* Task goal
Transcribe the tail of the listing: start at the line containing "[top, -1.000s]" and stop after the last line, keeping every character as is and adding nothing.

* Information provided
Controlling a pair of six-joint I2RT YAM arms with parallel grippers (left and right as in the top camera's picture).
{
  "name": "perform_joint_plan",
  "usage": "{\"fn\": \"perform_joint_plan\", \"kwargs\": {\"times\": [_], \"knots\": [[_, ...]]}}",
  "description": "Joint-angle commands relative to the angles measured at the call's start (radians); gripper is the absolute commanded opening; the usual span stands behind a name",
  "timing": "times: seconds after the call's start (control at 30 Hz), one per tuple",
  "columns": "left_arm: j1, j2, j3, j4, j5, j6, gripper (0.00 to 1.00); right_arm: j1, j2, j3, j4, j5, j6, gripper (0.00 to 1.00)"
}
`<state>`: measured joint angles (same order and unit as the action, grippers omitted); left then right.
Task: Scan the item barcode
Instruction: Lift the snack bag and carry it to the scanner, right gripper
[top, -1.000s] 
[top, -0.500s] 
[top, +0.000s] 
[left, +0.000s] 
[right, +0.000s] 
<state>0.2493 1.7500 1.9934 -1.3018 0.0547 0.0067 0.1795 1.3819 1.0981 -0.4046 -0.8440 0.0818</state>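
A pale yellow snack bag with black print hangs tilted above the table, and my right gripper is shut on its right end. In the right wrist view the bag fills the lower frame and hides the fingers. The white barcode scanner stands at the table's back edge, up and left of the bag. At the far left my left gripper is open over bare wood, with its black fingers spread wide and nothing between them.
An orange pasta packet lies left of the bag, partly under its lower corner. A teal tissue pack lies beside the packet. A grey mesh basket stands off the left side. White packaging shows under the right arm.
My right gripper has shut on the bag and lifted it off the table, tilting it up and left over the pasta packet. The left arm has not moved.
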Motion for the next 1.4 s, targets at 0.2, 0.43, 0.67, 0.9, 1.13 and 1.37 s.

* The answer
[top, -1.000s] 
[top, -0.500s] 
[top, +0.000s] 
[left, +0.000s] 
[right, +0.000s] 
<state>0.2493 1.7500 1.9934 -1.3018 0.0547 0.0067 0.1795 1.3819 1.0981 -0.4046 -0.8440 0.0818</state>
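A pale yellow snack bag with black print hangs tilted above the table, and my right gripper is shut on its right end. In the right wrist view the bag fills the lower frame and hides the fingers. The white barcode scanner stands at the table's back edge, up and left of the bag. At the far left my left gripper is open over bare wood, with its black fingers spread wide and nothing between them.
An orange pasta packet lies left of the bag, partly under its lower corner. A teal tissue pack lies beside the packet. A grey mesh basket stands off the left side. White packaging shows under the right arm.
My right gripper has shut on the bag and lifted it off the table, tilting it up and left over the pasta packet. The left arm has not moved.
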Motion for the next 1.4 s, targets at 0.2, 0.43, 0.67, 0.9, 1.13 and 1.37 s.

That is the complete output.